Certificates for OpenVPN Balance 20X

Hi All

So i have read all the posts in this forum, and there does not seem to be the perfect answer to this question.

So my question is, how do we revoke the certificate there is already in the Balance 20X, and then generate a new self signed certificate for usage in the OpenVPN profile you download from the Status page. ?

Next if not possible the above.

Where is the guide to make a certificate you can use with OpenVPN, I know there is and edit button on Network → Certificate Manager → OpenVPN CA, but what do we need to paste in these boxes, as if we go to a certificate authority, we need a .CSR certificate to match the router and then get everything to paste here.

Any one there can help in this matter, or struggle or have fixed this issue before.

/Glenn

You cannot revoke self signed certificates.

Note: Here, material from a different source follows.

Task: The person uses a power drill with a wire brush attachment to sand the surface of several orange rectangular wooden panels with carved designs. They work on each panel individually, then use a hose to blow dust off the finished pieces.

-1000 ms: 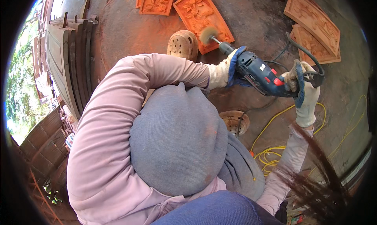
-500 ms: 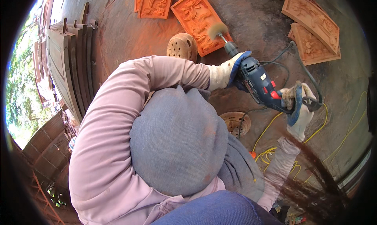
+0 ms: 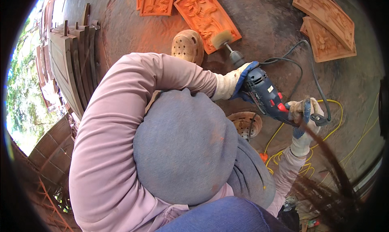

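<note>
A dark blue power drill (image 3: 262, 86) with red switches is held in both my gloved hands. My left hand (image 3: 240, 82), in a white and blue glove, is wrapped round its front body behind the chuck. Its rear handle is in my right hand (image 3: 304, 113), gloved likewise, with fingers closed by the red trigger. A pale round brush (image 3: 222, 39) on a metal shaft sticks out of the chuck. It overlaps the lower end of an orange carved wooden panel (image 3: 207, 15) lying on the floor; whether they touch I cannot tell.
More carved panels lie at the far left (image 3: 157, 3) and far right (image 3: 324, 19). A black cord (image 3: 314, 76) loops beside the drill. Yellow cable (image 3: 279, 157) coils on the floor. Clogs (image 3: 187, 46) are on my feet. Wooden boards (image 3: 67, 66) stand at left.
The brush has shifted slightly down and left over the panel's end. The drill's rear and my right hand sit a little lower. Both hands keep their hold.
</note>
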A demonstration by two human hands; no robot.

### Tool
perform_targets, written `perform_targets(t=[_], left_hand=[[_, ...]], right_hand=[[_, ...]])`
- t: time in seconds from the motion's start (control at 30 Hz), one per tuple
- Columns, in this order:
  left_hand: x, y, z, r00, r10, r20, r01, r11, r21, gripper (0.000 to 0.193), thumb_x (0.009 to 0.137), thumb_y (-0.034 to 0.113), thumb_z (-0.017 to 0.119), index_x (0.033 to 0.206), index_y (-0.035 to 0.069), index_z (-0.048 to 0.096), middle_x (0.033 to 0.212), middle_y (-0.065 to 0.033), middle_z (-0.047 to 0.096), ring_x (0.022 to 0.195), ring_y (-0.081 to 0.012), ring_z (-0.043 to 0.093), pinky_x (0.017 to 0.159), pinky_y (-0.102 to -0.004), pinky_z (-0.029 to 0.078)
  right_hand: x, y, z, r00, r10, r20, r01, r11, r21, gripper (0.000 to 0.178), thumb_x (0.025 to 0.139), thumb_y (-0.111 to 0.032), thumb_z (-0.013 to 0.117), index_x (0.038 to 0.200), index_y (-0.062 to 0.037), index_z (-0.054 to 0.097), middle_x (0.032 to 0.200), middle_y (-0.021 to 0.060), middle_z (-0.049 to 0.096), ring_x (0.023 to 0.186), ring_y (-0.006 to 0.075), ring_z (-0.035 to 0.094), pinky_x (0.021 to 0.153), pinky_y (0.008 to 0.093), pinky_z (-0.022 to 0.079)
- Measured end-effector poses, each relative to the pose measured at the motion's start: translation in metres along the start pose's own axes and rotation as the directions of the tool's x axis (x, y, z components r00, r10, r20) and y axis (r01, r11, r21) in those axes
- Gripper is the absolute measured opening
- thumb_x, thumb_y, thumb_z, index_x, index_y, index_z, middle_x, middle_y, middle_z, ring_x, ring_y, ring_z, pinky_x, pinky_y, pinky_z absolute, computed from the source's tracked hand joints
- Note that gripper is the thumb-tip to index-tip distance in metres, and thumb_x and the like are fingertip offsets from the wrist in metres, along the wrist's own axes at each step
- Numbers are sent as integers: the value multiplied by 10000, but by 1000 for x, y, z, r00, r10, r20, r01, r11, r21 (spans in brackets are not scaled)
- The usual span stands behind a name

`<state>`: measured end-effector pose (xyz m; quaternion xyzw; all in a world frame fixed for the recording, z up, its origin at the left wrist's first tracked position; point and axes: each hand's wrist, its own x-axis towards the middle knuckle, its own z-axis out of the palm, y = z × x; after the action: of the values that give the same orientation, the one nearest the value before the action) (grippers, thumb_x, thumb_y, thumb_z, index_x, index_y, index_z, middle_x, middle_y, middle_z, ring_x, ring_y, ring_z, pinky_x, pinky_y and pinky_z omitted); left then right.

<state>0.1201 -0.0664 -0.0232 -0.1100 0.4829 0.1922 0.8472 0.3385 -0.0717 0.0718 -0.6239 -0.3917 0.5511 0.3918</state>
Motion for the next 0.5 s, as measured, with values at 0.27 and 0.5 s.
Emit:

Only certificates issued by a CA.

You only need to generate a new one, and it replaces the default.

google for “openssl self sign certificate” for guides on how to do this.

Or similar guides for Windows.

Hi Paul

Many thanks for your reply.
I am really new to this certificate problem, therefor i try to understand this, as we have client want to have their own certificate, and i am trying to help them as much as i can.

So in the window, and to the OpenVPN certificate manager you need a Private Key and a local public key certificate both of them Pem encoded.

So question is, the key file is that the result of this file in the link you sent = -key.pem (Is this the signing key ?)
And the Certificate is the = cert.pem = This need to be signed by a signing key

Or even better, do you know what i should request from Comodo, GoDaddy or digicert example, then i would just request that, but then they send me some files, as i have done that before, but that does not match this private key and local public key certificate.

It could also be, if i can remake the self signed one on the peplink router, that is also an option you know generate a new one, but that option is not their either.

Sorry for my stupid questions :smiley:

Have a nice day.
/Glenn

The peplink device doesn’t generate keys or manage certificates… Therefore you need to generate your own private keys on another device, self sign them and then import them.

The link above included a unix one liner to do the whole thing under answer #1.

key.pem is the private key
cert.pem is the self signed cert that matches with key.pem.

In this particular case there is no benefit to using a Comodo, Digicert etc certificate as the trust chain is not used by OpenVPN, It only accepts the single cert in the .ovpn file that you download.

Here’s the instructions I saved for myself specifically for a Peplink Balance router. Hopefully, these help!

Note that Chrome has become much more strict in recent versions. You can’t generate a self-signed SSL cert longer than 365 days, or it will consider it invalid. Also, Chrome is checking the Subject alt names for DNS and IP addresses. So you’ll want to make sure you add those in there. I generate a single SSL cert for the several Peplink devices I use, and reuse the cert amongst them. You can generate separate certs if you’d like.

Full steps:

  1. Install the most recent Windows version of OpenSSL on your machine and ensure the binary is in your path, or reference the exe by the full path.
  2. Open Command Prompt and run the following:
    “c:\Program Files\OpenSSL-Win64\bin\openssl.exe” req -x509 -newkey rsa:4096 -sha256 -days 3650 -nodes -keyout peplink.key -out peplink.crt -subj “/CN=yourdomain.com” -addext “subjectAltName=DNS:balanceone.yourdomain.com,DNS:balancelte.yourdomain.com,IP:10.0.0.1,IP:10.0.1.1”
  3. Where youdomain.com is, replace with whatever local domain you want to use and will enter local DNS records for. Also, update the IPs to match your local devices.
  4. Import peplink.key to Chrome Cert Store: chrome://settings/security?search=certificate
  5. Cert must be imported into the “Trusted Root Certificate Authorities” tab.
  6. Open Peplink router config, goto Network > Misc Settings > Certificate Manager > Web Admin SSL.
  7. Click Edit (pencil) button.
  8. Upload contents of peplink.key into “Private Key”
  9. Upload contents of peplink.crt into “Local Public Key Certificate”
  10. Save and Apply settings button.
  11. Add local DNS entries to match “balanceone.yourdomain.com” or whatever you’re using.
  12. Restart all instances of Chrome/your browser.

Now the SSL warnings will finally go away and things will work as expected, vs having to click a few extra things to bypass the cert warnings in the browser.

1 Like

Editing posts seems to be broken on the forums. Tried in two different browsers.

Be sure to change “-days 3650” to “-days 365”.

Thanks to both of you for the feedback that made it much more clear special the one you send poul, that we dont need the CA’s in this, as OpenVPN does not look at it, and you are right there are not validation in this case.

Thanks for the guide in creating the certificat Xerxes, that also made it very clear to me.

And good to have this post now, i had been looking for theese answers for a long time :smiley:

So many thanks and for the time from both you to answer my post.